WHAT IS NEEDED -> Transcribe the data below verbatim from the line with "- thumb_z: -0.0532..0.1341" to the line with "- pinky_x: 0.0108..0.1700". Include both of those lines.

DATA LISTING ->

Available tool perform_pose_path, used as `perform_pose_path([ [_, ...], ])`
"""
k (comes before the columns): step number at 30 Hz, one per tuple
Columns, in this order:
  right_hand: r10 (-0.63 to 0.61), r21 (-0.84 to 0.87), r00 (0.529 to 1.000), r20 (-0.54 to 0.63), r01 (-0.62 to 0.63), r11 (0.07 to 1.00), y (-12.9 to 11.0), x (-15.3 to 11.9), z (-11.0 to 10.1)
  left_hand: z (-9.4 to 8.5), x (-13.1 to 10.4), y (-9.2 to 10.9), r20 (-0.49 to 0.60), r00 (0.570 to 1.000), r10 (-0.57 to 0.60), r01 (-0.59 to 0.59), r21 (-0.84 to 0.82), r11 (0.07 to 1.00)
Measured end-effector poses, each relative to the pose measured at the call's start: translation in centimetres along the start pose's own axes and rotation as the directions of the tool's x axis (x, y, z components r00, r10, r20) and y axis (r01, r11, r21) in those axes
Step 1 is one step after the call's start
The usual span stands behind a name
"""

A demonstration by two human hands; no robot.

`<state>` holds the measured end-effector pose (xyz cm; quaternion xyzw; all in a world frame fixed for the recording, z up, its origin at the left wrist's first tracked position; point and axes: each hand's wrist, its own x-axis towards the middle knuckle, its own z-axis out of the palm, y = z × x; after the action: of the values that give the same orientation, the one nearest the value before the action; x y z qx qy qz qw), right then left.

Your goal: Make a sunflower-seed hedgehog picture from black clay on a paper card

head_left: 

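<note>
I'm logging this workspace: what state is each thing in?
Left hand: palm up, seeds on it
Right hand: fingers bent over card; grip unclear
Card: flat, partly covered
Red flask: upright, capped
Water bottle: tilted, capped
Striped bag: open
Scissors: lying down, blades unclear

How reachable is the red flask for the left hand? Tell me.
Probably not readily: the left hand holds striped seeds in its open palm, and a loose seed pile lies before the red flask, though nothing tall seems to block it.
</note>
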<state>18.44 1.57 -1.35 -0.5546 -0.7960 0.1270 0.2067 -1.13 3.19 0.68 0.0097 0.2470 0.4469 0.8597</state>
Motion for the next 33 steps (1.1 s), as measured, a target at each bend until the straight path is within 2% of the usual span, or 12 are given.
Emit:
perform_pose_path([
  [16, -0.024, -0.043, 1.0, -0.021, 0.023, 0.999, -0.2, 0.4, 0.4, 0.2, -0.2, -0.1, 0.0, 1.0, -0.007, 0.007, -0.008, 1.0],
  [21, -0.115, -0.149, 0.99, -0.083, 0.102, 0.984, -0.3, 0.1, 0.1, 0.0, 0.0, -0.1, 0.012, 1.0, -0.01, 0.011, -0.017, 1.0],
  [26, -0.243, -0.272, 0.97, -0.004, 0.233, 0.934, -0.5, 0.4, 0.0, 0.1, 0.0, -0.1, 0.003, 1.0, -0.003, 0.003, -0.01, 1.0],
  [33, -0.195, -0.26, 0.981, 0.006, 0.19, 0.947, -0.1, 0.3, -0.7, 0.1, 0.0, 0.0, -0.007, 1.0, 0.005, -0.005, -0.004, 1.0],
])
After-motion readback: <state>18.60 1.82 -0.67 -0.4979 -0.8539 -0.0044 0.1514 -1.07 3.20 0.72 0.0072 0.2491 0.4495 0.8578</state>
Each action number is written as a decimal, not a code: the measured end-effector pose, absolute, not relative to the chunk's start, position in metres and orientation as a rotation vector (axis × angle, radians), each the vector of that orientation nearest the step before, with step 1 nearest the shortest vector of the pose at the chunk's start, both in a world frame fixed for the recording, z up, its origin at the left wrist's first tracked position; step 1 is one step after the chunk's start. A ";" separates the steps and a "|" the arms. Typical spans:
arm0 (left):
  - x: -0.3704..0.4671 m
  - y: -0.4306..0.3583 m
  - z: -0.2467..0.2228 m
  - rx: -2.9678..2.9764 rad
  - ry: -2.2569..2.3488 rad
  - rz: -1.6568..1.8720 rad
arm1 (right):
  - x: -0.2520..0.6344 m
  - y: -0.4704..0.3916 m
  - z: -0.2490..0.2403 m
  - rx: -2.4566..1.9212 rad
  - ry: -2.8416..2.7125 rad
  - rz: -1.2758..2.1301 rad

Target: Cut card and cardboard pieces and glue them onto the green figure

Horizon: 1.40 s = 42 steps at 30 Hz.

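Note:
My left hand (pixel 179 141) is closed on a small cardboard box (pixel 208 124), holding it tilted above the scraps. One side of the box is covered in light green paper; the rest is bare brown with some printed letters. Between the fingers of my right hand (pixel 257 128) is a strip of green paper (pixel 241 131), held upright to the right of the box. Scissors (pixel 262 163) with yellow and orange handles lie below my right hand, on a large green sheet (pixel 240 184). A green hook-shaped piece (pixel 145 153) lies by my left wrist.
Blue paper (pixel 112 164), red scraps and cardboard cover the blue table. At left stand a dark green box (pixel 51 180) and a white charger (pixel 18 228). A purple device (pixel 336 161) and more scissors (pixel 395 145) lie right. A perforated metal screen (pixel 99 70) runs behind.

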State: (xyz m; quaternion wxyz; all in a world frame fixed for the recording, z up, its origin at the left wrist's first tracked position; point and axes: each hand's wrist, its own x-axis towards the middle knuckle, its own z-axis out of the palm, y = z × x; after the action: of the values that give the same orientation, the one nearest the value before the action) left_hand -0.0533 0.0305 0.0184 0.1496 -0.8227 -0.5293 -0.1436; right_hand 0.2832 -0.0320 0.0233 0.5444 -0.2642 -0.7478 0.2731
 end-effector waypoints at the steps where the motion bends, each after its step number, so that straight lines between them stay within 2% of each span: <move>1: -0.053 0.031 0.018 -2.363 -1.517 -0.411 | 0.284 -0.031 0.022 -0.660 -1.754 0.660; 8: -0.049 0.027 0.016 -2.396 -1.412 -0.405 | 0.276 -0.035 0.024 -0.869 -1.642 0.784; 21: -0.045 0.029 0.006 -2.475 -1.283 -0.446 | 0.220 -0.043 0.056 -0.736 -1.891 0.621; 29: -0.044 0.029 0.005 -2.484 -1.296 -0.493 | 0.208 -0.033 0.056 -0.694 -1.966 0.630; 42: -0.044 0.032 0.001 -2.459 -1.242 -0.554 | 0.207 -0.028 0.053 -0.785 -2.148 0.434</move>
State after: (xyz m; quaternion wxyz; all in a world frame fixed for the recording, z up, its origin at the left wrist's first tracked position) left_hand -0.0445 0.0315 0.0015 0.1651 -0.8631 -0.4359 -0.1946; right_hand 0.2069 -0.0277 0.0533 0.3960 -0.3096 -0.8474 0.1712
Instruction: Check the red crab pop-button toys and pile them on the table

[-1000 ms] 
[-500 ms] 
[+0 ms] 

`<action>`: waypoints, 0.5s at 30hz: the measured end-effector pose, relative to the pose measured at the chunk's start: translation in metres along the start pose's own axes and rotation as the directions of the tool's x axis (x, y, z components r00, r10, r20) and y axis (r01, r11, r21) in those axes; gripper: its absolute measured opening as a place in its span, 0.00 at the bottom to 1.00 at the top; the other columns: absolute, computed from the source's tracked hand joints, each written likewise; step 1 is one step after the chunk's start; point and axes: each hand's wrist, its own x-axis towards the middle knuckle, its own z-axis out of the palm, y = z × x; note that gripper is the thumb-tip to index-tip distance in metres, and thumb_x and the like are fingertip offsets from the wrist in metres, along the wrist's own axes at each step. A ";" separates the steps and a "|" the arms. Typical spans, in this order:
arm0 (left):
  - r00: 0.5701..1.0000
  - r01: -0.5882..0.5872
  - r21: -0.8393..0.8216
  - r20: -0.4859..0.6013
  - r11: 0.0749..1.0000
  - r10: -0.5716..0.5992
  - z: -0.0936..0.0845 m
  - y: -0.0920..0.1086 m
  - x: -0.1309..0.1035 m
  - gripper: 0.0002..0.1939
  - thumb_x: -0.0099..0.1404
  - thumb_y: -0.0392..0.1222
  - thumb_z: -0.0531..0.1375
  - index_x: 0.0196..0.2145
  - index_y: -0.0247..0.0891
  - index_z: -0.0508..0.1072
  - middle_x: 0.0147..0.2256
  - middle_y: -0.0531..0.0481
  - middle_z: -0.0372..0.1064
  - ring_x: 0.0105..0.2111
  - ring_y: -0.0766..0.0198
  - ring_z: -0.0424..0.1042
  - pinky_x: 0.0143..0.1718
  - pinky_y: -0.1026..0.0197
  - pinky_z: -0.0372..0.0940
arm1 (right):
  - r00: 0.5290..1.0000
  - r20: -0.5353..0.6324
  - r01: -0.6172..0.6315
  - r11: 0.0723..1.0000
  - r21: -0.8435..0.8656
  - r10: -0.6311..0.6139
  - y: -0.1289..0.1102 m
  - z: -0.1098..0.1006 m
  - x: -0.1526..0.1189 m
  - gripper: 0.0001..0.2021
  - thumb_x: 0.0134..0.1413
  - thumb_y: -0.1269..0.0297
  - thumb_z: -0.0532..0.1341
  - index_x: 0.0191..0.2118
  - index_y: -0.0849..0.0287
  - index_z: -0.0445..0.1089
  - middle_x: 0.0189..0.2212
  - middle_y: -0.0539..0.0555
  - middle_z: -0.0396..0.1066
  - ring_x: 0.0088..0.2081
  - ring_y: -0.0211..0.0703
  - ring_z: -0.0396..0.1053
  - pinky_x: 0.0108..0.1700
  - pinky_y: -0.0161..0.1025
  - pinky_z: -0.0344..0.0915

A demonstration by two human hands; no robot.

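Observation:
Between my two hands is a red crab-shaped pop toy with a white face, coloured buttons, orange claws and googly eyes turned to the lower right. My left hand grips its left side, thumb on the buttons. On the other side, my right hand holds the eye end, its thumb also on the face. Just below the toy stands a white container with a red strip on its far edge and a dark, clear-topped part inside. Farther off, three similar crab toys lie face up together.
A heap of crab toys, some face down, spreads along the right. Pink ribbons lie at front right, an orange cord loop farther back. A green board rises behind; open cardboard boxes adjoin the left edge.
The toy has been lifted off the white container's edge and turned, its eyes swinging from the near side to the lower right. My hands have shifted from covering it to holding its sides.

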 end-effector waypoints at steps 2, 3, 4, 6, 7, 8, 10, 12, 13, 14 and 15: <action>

ANSWER BELOW ->
  - thumb_z: -0.0532..0.1341
  - index_x: 0.0191..0.2118
  - index_y: -0.0849..0.0287
  - index_z: -0.0445..0.1089
  - middle_x: 0.0189..0.2212
  - middle_y: -0.0539..0.0555
  - middle_z: -0.0396..0.1066
  - ring_x: 0.0088..0.2081
  - ring_y: -0.0211..0.0703
  - ring_z: -0.0396..0.1053
  - pinky_x: 0.0108..0.1700

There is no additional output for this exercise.